Подкидыш, стр. 68

– Мы оба знаем, что это такое – терять дорогих людей, – проговорил он. – Примите мои глубочайшие соболезнования и мою благодарность за двух прекрасных молодых людей. Они отдали свои жизни не напрасно.

Элеонора признательно склонила голову и потом сказала:

– Ваша светлость, когда-то я пообещала вашему отцу, что если с ним что-нибудь случится, я буду хранить верность вам. Сейчас я предлагаю вам свои услуги, как когда-то предложила ему.

– Я принимаю их и весьма вам признателен. Да благословит вас Господь.

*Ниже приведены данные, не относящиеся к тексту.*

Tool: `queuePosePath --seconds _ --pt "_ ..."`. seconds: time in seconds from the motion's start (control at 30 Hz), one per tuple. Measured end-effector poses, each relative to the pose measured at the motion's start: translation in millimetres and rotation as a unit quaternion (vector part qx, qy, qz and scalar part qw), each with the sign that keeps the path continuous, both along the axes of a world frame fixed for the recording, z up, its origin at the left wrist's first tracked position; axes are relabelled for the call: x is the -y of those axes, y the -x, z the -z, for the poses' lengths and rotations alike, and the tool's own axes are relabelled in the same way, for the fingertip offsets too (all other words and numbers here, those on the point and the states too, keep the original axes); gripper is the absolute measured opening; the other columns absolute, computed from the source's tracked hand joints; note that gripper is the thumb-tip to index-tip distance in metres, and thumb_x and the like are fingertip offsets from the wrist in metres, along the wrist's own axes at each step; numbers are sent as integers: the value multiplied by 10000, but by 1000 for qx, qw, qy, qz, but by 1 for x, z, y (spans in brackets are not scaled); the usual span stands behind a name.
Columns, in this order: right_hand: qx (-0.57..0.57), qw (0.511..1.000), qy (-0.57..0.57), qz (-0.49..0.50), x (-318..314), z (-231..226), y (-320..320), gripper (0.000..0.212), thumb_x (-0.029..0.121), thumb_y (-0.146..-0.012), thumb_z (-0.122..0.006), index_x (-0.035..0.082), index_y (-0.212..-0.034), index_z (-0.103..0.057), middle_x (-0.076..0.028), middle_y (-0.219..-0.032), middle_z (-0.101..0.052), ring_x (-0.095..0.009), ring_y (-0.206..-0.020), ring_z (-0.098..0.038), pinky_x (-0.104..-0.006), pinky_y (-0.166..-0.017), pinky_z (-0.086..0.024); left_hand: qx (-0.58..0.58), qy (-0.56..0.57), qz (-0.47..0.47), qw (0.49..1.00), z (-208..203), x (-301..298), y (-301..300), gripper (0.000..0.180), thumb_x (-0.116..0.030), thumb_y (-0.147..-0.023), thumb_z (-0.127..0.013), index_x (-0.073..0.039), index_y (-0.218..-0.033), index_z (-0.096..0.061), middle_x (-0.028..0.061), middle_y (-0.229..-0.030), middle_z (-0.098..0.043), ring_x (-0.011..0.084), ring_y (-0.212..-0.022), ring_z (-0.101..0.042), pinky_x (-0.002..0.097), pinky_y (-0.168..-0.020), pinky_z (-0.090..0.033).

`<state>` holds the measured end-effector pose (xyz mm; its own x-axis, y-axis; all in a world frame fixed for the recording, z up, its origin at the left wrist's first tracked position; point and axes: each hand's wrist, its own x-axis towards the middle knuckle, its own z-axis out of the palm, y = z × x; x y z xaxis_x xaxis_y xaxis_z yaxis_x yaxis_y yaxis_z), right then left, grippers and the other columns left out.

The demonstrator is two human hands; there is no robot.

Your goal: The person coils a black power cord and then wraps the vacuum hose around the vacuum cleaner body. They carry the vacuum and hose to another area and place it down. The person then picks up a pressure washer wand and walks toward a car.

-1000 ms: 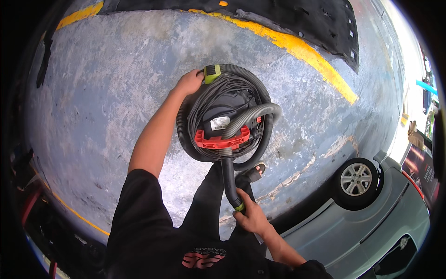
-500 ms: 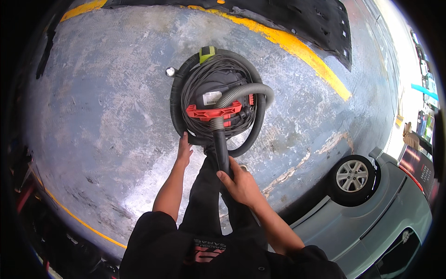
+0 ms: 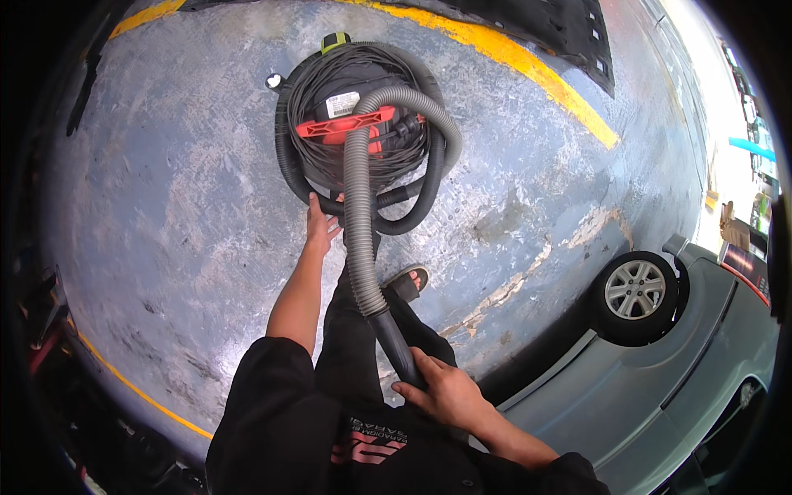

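Seeing round vacuum (image 3: 356,73) at upper centre, with coiled smooth cable (image 3: 305,101), red plastic handle (image 3: 328,127), white printed label (image 3: 343,104), print too fine to read. Gripping smooth black tube (image 3: 396,346) of ribbed grey hose (image 3: 356,231) with right-hand fingers (image 3: 431,365), lower centre. Touching black hose loop (image 3: 286,153) with left-hand fingers (image 3: 332,228); can't tell if closed, partly hidden.

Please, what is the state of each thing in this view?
Vacuum cleaner, top side up
Power cord, wound in coils
Grey hose, bent in an arch
Black hose end, held in right hand
Dark hose, looped; left hand at its lower side, grip unclear
Silver-grey car, partly out of view
Black mat, partly cut off
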<state>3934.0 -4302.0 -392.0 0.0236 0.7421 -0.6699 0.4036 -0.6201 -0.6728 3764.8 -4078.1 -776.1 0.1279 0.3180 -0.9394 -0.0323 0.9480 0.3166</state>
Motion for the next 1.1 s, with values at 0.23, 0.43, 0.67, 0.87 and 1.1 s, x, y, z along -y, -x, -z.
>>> queuePosePath --seconds 0.23,0.43,0.67,0.87,1.1 --pt "-39 999 -37 -9 2 42 19 633 399 -850 -671 -42 -1258 -473 -191 -915 -636 -358 -808 -654 -402 -669 -533 33 -96 -105 989 19 53 -54 869 -576 -855 -601 -148 -1473 -165 174 -1472 -233 378 -1298 -364 534 -1027 -352" --pt "-48 994 -97 6 -1 62 13 601 354 -867 -652 -61 -1258 -461 -193 -842 -629 -343 -735 -651 -398 -607 -531 -86 -133 -116 981 34 89 -63 656 -395 -838 -675 -71 -1314 -360 151 -1235 -489 314 -1041 -567 461 -865 -508" --pt "-45 996 -74 -1 -13 43 12 602 386 -875 -632 -50 -1254 -463 -205 -867 -636 -365 -723 -652 -418 -604 -529 -68 -76 -113 988 16 127 -61 461 -271 -833 -667 -55 -1190 -470 111 -1076 -595 264 -941 -627 467 -838 -532" --pt "-3 999 -32 -1 -2 48 13 571 389 -864 -645 2 -1252 -483 -192 -852 -635 -365 -705 -646 -424 -599 -524 -9 -34 -84 996 -3 119 -60 438 -302 -843 -677 -20 -1121 -490 125 -1023 -618 289 -916 -644 473 -847 -531" --pt "27 999 -37 25 15 85 9 550 323 -835 -686 -6 -1229 -488 -203 -922 -633 -383 -825 -636 -425 -701 -518 -11 -39 -11 999 24 98 -48 791 -413 -880 -654 -29 -1423 -226 210 -1405 -340 408 -1171 -503 525 -967 -454"
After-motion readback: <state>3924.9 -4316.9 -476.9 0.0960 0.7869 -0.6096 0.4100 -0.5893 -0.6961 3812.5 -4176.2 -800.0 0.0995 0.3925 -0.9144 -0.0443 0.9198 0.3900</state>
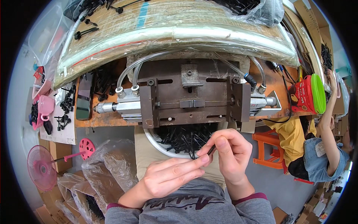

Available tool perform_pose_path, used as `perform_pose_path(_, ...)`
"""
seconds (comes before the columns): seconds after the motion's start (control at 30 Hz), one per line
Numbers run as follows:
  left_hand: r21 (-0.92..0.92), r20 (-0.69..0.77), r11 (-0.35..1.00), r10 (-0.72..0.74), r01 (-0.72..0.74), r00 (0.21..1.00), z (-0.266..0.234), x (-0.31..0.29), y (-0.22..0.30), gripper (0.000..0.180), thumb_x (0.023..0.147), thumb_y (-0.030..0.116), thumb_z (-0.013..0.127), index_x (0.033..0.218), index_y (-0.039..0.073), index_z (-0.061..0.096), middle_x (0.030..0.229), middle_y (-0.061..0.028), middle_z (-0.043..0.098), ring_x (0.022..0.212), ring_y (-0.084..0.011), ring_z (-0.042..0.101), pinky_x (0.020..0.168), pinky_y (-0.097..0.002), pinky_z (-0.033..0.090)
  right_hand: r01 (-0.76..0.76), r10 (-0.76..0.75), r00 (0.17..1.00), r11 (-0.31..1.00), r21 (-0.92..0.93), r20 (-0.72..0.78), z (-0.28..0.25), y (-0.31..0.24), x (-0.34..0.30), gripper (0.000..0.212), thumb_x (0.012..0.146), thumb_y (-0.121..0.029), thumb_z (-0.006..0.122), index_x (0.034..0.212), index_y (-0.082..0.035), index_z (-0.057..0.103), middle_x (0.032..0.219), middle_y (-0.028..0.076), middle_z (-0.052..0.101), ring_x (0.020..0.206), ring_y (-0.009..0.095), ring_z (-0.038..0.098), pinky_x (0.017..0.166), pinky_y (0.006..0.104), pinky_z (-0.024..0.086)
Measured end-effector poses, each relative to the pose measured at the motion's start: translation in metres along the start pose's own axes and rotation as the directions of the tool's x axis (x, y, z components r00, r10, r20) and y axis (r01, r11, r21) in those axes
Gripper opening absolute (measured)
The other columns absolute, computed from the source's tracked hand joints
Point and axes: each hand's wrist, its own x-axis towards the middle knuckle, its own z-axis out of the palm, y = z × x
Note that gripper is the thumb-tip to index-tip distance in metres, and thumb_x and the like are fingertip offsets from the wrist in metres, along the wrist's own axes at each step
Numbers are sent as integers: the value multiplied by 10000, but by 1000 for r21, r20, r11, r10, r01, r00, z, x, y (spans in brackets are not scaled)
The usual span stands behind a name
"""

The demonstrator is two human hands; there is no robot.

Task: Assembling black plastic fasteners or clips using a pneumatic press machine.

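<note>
Over my lap, my right hand [233,155] pinches a thin black rod-like part [212,150] between thumb and fingers. My left hand [169,177] meets it from the left, its fingers pressed together around the part's lower end; its thumb is mostly hidden. Just beyond both hands, a white-rimmed basin [152,141] rests on my lap, holding a heap of similar black parts [184,136]. Past the basin, a dark metal fixture [190,93] stands on the bench, with small clamping blocks [192,103] at its middle. No hand touches the fixture.
Air cylinders [128,108] with clear hoses flank the fixture. A plastic-wrapped board [171,35] spans the back. A phone [84,96] lies left; a red tub [301,95] stands right. An orange stool [266,149] and another person [322,153] are right, a pink fan [41,168] left.
</note>
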Motion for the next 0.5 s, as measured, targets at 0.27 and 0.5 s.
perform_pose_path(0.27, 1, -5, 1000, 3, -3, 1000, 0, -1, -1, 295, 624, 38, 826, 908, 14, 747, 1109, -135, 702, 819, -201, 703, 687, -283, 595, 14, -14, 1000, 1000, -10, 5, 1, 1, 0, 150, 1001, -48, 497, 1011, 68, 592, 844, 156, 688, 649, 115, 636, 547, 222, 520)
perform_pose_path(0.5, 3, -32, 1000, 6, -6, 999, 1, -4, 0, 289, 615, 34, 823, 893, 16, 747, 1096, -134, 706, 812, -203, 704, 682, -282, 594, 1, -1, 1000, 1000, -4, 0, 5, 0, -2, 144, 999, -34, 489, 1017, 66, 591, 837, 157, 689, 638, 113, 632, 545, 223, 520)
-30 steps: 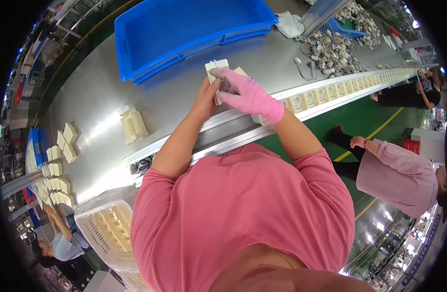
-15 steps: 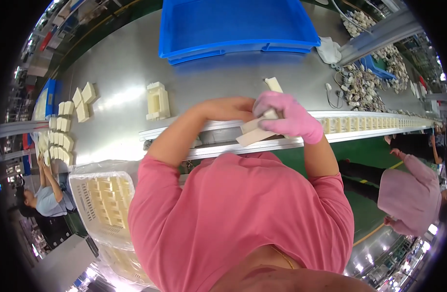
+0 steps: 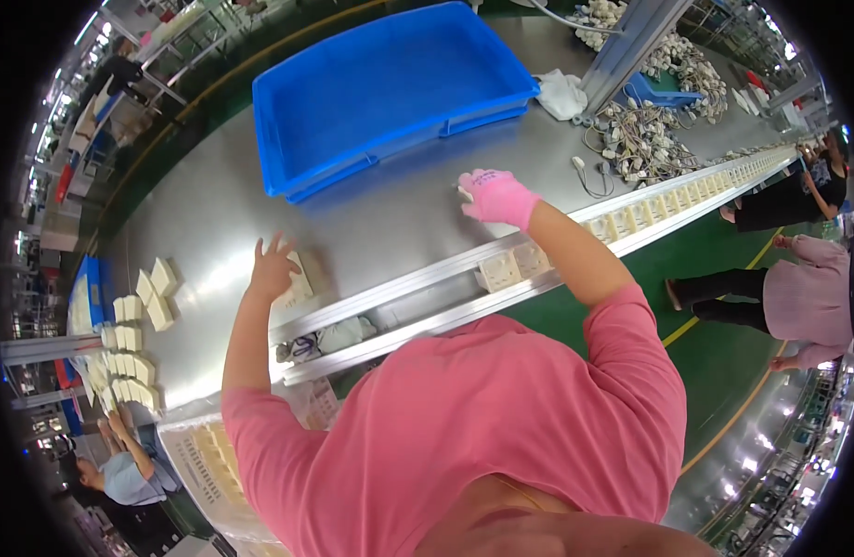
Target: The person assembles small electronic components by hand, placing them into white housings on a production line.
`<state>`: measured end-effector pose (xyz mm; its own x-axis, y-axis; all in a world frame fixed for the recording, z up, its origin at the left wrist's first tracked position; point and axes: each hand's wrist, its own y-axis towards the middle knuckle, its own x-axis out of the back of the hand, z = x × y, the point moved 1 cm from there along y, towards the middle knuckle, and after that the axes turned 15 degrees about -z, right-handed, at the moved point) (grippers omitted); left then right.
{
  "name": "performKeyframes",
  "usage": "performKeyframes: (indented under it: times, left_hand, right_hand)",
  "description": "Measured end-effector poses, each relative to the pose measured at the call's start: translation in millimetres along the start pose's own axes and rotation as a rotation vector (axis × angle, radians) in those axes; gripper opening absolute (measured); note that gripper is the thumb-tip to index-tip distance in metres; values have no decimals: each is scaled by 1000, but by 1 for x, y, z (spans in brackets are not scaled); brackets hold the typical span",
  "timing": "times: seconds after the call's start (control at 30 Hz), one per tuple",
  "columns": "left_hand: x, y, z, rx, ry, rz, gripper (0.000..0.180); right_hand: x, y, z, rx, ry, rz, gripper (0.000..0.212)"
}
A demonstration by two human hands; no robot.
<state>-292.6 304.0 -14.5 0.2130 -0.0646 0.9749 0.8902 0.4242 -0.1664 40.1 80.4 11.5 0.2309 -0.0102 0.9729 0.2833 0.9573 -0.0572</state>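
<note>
My left hand [image 3: 276, 269], bare, reaches over the metal table with its fingers spread. It is at the left edge of a cream rectangular plastic housing [image 3: 300, 283] and partly covers it; I cannot tell whether they touch. My right hand [image 3: 499, 199], in a pink glove, is over the table farther right. Its fingers curl around a cream plastic piece [image 3: 464, 194], of which only a small end shows. Below the right forearm, a row of cream plastic housings [image 3: 501, 270] sits in the metal rail track [image 3: 399, 290].
A large blue bin [image 3: 380, 93] stands at the far side. Bundles of white cables [image 3: 645, 139] lie at the right. Several cream blocks [image 3: 157, 288] stand at the left, where a co-worker [image 3: 130, 464] reaches in. A white crate [image 3: 199, 464] holds cream parts at lower left.
My hands have parted: the left moved left to the housing, the right forward and slightly left. The cream pieces between them are out of my hands' former grasp. The view has turned.
</note>
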Motion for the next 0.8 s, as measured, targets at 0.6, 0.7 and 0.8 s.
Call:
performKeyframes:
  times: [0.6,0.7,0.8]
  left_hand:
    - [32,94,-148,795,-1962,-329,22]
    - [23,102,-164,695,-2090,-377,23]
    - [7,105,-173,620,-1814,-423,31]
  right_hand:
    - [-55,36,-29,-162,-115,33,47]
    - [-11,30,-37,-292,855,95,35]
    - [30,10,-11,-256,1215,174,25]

Элеонора еще раз присела в реверансе и отошла, охваченная каким-то странным чувством. Сердце её тихо замирало – как тогда, когда она приобщалась к таинству святого причастия. Да, это была полная капитуляция. В этот миг женщина добровольно, без всякого принуждения связала себя обещанием служить молодому королю. Ну что же, в каком-то смысле она была на его стороне уже давно, поскольку поклялась в верности его отцу – и теперь просто подтверждала эту клятву, не давая никаких новых обетов. Преданность Ричарду, естественно, значила и преданность Эдуарду; но интересно было бы покопаться в собственной душе – если бы Эдуард не был Эдуардом, так ли легко отдала бы ему Элеонора свое сердце?

Глава 15

В 1463 году Изабелле исполнилось двадцать шесть, и она все еще не была замужем. Уже десять лет прошло с тех пор, как трагически погиб Люк Каннинг, за все эти годы Изабелла даже ни разу не была вновь помолвлена; она уже начинала верить, что ей удалось добиться невозможного – остаться в девицах и все еще пребывать в отчем доме. В сердце Изабеллы по-прежнему жила любовь к веселому, крепкому парню, сумевшему пробудить в ней страсть, и какое-то время, когда боль потери была просто нестерпимой. Изабелла подумывала, а не уйти ли и впрямь в монастырь; но пролетали годы, и Изабелле становилось все труднее воскресить в памяти образ Люка. Зато молодая женщина постепенно вспоминала, что в жизни есть и другие радости – она любила вкусно поесть, любила танцевать, любила сломя голову скакать верхом по вересковым пустошам, любила соколиную охоту.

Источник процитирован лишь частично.